El chico más veloz del mundo

La escritora británica Elizabeth Laird (1943-), que vivió unos años en Etiopía, es autora de una novela que se desarrolla en ese país titulada El chico más veloz del mundo.

Su protagonista y narrador, Solomon, habla de cuando era niño, tenía once años, y vivía en su pueblo de Kidame, con sus padres, su hermana y su abuelo. Todo comienza cuando su abuelo, ya bastante mayor, decide que lo acompañe a Adís Abeba pues tiene que hacer una gestión por cuyo contenido nadie le pregunta, pues la autoridad del abuelo es muy grande y, además, no es una persona de trato fácil.
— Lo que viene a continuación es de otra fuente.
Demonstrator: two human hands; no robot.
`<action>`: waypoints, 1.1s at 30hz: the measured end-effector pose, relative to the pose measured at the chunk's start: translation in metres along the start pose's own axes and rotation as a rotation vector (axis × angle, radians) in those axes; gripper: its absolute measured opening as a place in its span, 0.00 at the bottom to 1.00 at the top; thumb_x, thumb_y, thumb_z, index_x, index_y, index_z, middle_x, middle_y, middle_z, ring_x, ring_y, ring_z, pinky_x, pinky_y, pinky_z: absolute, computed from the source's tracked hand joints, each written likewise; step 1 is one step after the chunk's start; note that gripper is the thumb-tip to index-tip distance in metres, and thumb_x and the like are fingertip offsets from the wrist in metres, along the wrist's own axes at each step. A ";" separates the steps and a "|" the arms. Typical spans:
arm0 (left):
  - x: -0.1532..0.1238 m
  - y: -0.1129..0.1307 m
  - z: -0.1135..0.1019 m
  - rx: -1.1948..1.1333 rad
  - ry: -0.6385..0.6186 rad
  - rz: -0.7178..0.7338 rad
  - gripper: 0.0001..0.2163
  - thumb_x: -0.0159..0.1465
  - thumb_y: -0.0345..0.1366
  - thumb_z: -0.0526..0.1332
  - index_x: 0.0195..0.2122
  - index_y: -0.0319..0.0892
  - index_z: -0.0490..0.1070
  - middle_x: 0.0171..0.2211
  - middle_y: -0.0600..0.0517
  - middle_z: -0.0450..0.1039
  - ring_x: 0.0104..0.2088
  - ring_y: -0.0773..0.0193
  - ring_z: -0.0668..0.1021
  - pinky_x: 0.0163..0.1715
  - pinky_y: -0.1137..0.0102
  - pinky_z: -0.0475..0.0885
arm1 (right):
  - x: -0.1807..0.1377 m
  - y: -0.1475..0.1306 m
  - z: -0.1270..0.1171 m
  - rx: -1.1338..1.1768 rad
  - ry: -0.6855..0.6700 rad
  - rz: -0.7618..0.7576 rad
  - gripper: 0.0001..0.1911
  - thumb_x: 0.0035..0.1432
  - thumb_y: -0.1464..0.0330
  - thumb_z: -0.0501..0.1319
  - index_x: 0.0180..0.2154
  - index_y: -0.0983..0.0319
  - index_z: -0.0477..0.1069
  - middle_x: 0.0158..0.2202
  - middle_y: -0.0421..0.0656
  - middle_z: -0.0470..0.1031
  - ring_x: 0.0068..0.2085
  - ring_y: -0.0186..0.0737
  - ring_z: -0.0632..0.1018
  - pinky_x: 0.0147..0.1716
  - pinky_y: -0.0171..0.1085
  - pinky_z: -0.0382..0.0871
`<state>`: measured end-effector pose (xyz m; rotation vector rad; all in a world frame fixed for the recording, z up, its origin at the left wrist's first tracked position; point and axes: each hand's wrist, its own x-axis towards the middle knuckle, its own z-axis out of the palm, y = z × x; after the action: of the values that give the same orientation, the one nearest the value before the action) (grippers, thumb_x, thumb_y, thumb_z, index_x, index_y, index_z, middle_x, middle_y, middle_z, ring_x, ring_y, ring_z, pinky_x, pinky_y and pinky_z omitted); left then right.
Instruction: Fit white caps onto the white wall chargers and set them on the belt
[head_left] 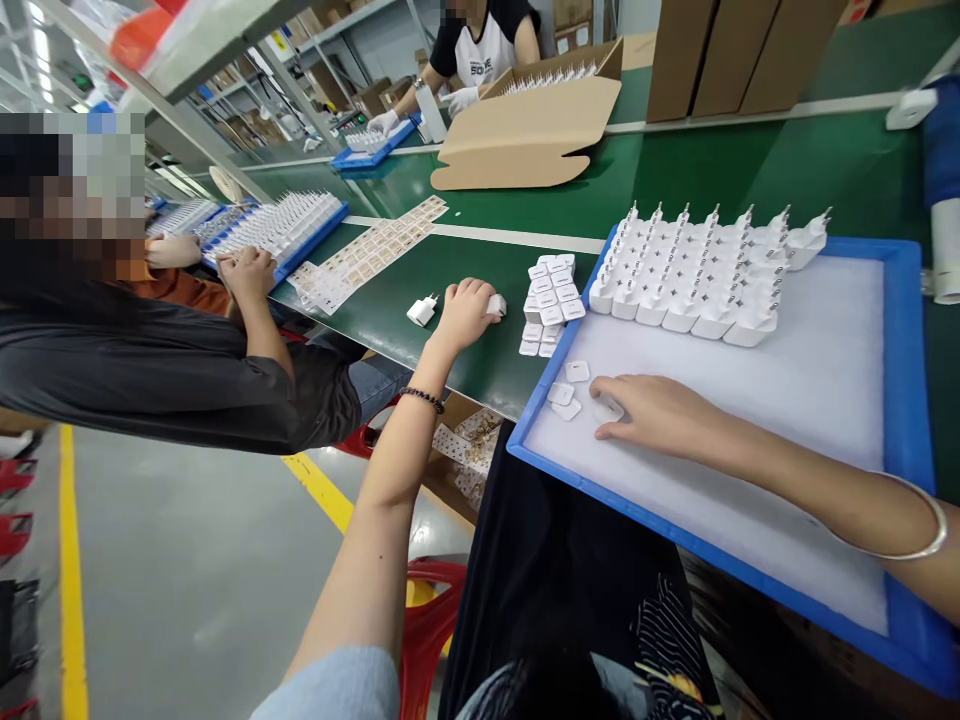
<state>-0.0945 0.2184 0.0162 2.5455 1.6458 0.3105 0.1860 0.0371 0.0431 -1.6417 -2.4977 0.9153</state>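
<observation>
My left hand (466, 318) is closed around a small white block (495, 306), which looks like a plug charger, over the green table. Just left of it lies a white plug charger (422, 310) with its pins up. My right hand (652, 410) is in the blue tray (904, 400), its thumb and forefinger bent around a small flat white square piece (609, 408). Several loose square pieces (561, 393) lie by those fingertips. Stacks of such pieces (551, 300) stand between my hands. Rows of white plug chargers (690, 275) fill the tray's far left part, pins up.
A co-worker (150, 340) sits close on my left, beside another tray of chargers (285, 230). Sticker sheets (375, 250) lie along the table. Opposite, a gloved person (487, 45) works behind an open cardboard box (525, 125). Tall cartons (739, 55) stand at the back right.
</observation>
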 end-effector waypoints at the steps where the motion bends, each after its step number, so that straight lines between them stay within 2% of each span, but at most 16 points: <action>1: -0.004 0.002 -0.002 -0.011 0.018 -0.030 0.13 0.61 0.29 0.67 0.47 0.43 0.72 0.56 0.38 0.75 0.62 0.40 0.71 0.66 0.45 0.57 | 0.002 0.002 0.001 0.018 -0.013 0.000 0.10 0.63 0.64 0.64 0.45 0.60 0.73 0.37 0.47 0.82 0.38 0.50 0.81 0.29 0.38 0.62; 4: -0.021 0.010 -0.006 -0.158 0.159 -0.112 0.12 0.62 0.33 0.66 0.46 0.43 0.69 0.50 0.41 0.77 0.54 0.45 0.75 0.62 0.49 0.62 | 0.004 0.005 0.000 0.071 -0.039 0.009 0.03 0.61 0.66 0.62 0.37 0.58 0.69 0.29 0.41 0.77 0.31 0.44 0.78 0.26 0.37 0.58; 6: -0.035 0.020 -0.009 -0.390 0.254 -0.113 0.12 0.62 0.35 0.67 0.46 0.43 0.68 0.48 0.43 0.77 0.50 0.50 0.77 0.57 0.55 0.68 | 0.004 0.006 -0.002 0.096 -0.041 0.021 0.06 0.58 0.69 0.61 0.31 0.57 0.65 0.26 0.40 0.75 0.28 0.42 0.75 0.25 0.37 0.56; 8: -0.053 0.035 -0.012 -0.674 0.286 -0.087 0.13 0.62 0.39 0.67 0.45 0.44 0.68 0.46 0.46 0.77 0.46 0.56 0.77 0.51 0.62 0.71 | -0.001 0.006 -0.006 0.118 -0.033 0.032 0.09 0.55 0.72 0.60 0.28 0.57 0.61 0.25 0.39 0.74 0.27 0.40 0.73 0.25 0.37 0.55; 10: -0.075 0.054 -0.016 -0.924 0.262 -0.077 0.16 0.62 0.44 0.69 0.47 0.45 0.68 0.43 0.49 0.76 0.42 0.59 0.77 0.46 0.66 0.72 | -0.009 0.007 -0.011 0.138 -0.016 0.033 0.09 0.55 0.72 0.59 0.27 0.57 0.59 0.25 0.39 0.74 0.27 0.40 0.73 0.26 0.37 0.56; 12: -0.099 0.075 -0.021 -1.115 0.207 -0.071 0.18 0.62 0.47 0.70 0.48 0.46 0.70 0.40 0.50 0.75 0.39 0.61 0.76 0.43 0.67 0.72 | -0.019 0.008 -0.016 0.249 0.037 0.038 0.05 0.58 0.71 0.58 0.32 0.56 0.62 0.27 0.38 0.77 0.28 0.40 0.75 0.27 0.38 0.59; 13: -0.111 0.085 -0.022 -1.192 0.154 -0.060 0.19 0.62 0.48 0.70 0.49 0.46 0.71 0.41 0.50 0.75 0.39 0.60 0.76 0.43 0.67 0.72 | -0.025 0.008 -0.019 0.359 0.075 0.041 0.03 0.61 0.70 0.58 0.36 0.56 0.65 0.28 0.38 0.78 0.29 0.41 0.77 0.28 0.38 0.63; 15: -0.133 0.104 -0.024 -1.306 0.072 -0.035 0.19 0.63 0.50 0.69 0.49 0.45 0.72 0.43 0.48 0.76 0.43 0.57 0.77 0.45 0.65 0.72 | -0.034 0.007 -0.022 0.636 0.128 0.016 0.08 0.63 0.66 0.61 0.45 0.56 0.68 0.30 0.38 0.81 0.30 0.41 0.80 0.33 0.39 0.70; 17: -0.149 0.119 -0.022 -1.363 0.019 -0.017 0.19 0.65 0.50 0.68 0.51 0.45 0.73 0.46 0.46 0.76 0.47 0.55 0.76 0.49 0.64 0.71 | -0.042 0.001 -0.024 0.865 0.151 -0.055 0.10 0.63 0.63 0.65 0.46 0.57 0.72 0.31 0.39 0.82 0.31 0.40 0.81 0.35 0.39 0.75; 20: -0.167 0.135 -0.017 -1.372 -0.017 -0.012 0.20 0.67 0.50 0.66 0.56 0.46 0.73 0.49 0.47 0.73 0.48 0.55 0.74 0.51 0.65 0.69 | -0.051 -0.012 -0.026 0.993 0.208 -0.144 0.08 0.62 0.61 0.69 0.37 0.58 0.76 0.30 0.39 0.81 0.27 0.36 0.79 0.31 0.36 0.75; 24: -0.178 0.151 -0.008 -1.381 -0.034 0.057 0.21 0.67 0.48 0.66 0.58 0.48 0.70 0.50 0.48 0.71 0.48 0.57 0.74 0.50 0.66 0.69 | -0.059 -0.030 -0.025 1.030 0.267 -0.190 0.07 0.64 0.63 0.67 0.36 0.59 0.75 0.24 0.37 0.76 0.22 0.33 0.75 0.24 0.34 0.72; 27: -0.182 0.160 -0.005 -1.381 -0.014 0.101 0.20 0.67 0.47 0.67 0.57 0.49 0.69 0.51 0.48 0.71 0.50 0.56 0.74 0.53 0.64 0.70 | -0.062 -0.035 -0.019 1.034 0.239 -0.226 0.07 0.67 0.64 0.64 0.36 0.59 0.75 0.25 0.37 0.76 0.23 0.33 0.76 0.25 0.34 0.73; 33: -0.186 0.167 -0.006 -1.355 0.002 0.100 0.21 0.66 0.47 0.68 0.58 0.49 0.68 0.52 0.47 0.72 0.53 0.53 0.75 0.57 0.60 0.69 | -0.065 -0.034 -0.011 0.987 0.258 -0.240 0.07 0.69 0.63 0.63 0.37 0.56 0.75 0.26 0.38 0.76 0.23 0.35 0.76 0.23 0.35 0.73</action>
<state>-0.0204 -0.0201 0.0311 1.5232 0.7498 0.9922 0.1904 -0.0223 0.0871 -1.0069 -1.5610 1.4373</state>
Hacen los dos el viaje y, con ayuda de unos y otros, logran llegar a su destino, pero el abuelo no se encuentra bien. Después de distintos incidentes Solomon tendrá que volver a su pueblo en busca de su padre y, como tiene problemas con el autobús, irá corriendo los casi cuarenta kilómetros.
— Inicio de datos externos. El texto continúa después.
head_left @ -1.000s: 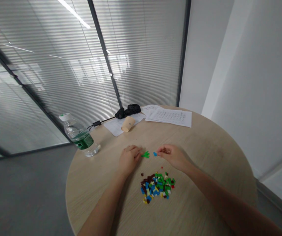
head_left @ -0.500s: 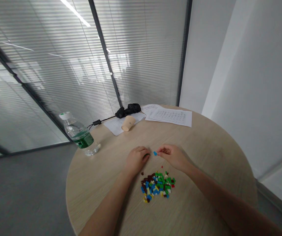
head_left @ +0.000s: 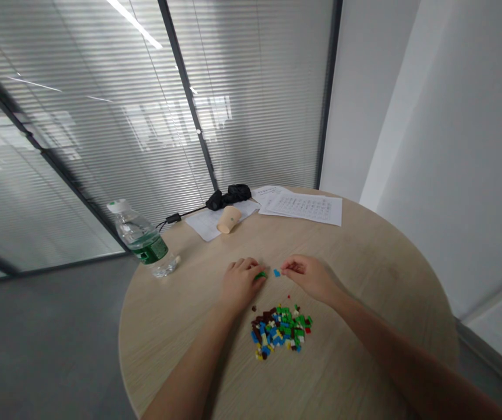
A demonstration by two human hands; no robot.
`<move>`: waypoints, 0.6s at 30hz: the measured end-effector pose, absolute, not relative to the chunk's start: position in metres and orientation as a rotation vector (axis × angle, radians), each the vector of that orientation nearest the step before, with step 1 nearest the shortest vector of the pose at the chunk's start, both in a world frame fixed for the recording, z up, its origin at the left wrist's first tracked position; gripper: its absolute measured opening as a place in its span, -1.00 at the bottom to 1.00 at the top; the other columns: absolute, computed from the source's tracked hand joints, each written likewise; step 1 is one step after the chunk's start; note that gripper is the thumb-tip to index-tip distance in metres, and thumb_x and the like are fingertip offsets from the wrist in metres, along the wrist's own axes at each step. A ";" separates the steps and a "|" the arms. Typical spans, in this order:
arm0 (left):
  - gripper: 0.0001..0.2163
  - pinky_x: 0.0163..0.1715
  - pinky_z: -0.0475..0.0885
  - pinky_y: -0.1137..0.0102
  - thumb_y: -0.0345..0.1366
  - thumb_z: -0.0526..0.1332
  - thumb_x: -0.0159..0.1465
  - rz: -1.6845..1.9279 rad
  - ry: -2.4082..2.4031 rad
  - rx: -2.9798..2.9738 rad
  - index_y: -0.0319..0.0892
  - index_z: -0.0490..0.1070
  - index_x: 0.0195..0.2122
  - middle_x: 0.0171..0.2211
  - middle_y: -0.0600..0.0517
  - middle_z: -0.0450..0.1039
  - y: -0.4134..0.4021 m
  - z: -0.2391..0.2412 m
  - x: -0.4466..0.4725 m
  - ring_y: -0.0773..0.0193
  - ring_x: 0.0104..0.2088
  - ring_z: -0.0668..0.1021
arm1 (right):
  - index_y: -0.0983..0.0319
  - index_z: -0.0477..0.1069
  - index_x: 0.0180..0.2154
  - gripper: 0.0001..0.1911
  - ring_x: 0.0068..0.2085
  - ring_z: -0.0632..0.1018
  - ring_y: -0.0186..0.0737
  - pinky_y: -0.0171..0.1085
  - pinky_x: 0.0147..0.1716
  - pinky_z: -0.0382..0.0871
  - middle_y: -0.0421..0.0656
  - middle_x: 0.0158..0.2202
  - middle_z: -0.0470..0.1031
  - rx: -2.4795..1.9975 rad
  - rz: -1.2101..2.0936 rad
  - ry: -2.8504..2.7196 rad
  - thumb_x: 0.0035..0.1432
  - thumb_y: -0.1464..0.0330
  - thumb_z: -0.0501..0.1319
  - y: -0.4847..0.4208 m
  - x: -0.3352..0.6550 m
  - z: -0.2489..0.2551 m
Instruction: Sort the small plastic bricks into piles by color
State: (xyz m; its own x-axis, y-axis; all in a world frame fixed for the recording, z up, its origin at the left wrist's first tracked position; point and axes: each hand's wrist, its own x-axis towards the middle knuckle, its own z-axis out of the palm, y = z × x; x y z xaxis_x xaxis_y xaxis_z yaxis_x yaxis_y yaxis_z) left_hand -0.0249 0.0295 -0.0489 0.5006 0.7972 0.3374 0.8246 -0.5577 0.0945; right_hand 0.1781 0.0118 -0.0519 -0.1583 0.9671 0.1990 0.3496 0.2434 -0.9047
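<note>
My left hand [head_left: 241, 286] rests on the table with curled fingers. A small green toy brick [head_left: 260, 275] shows between its thumb and fingers. To the right, my right hand [head_left: 309, 277] has thumb and index finger pinched together at the right end of a small blue toy brick [head_left: 276, 272]; its other fingers are curled. Between the forearms lies a heap of small toy bricks [head_left: 281, 331] in green, blue, brown, yellow, white and red. A tiny red piece [head_left: 288, 297] and a brown piece [head_left: 254, 308] lie just beyond the heap.
On the round wooden table [head_left: 365, 262], a water bottle [head_left: 148, 245] stands at the left edge. A paper cup [head_left: 229, 220] lies on its side on paper at the back, near a black bundle [head_left: 229, 196] with a cable. Printed sheets [head_left: 306, 207] lie farther right.
The green brick has come into sight as my left fingers shifted. My right fingertips have moved very slightly right, while the blue brick stays in nearly the same place. The heap looks unchanged.
</note>
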 end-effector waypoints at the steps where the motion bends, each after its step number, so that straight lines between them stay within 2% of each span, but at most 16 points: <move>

Excelente relato: por su contenido, por su tono divertido pero con un punto de solemnidad, por lo bien que retrata tanto el mundo interior de Solomon como los ambientes y usos locales. Los obstáculos se suceden uno tras otro y el lector ve cómo el héroe les hace frente con entereza, pero también con temor, y cómo, de capítulo en capítulo, van desvelándose cosas del pasado del abuelo que sus más allegados desconocían (y por muy buenas razones, como se verá). Quedan claros los modos de ser de los personajes igual que la forma que adoptan las relaciones familiares y sociales en el país: respeto hacia los ancianos, valor que se da a la buena educación, comprensión ante las travesuras de los chicos, admiración de todo el país hacia los grandes corredores como Haile Gebrselassie o Derartu Tulu.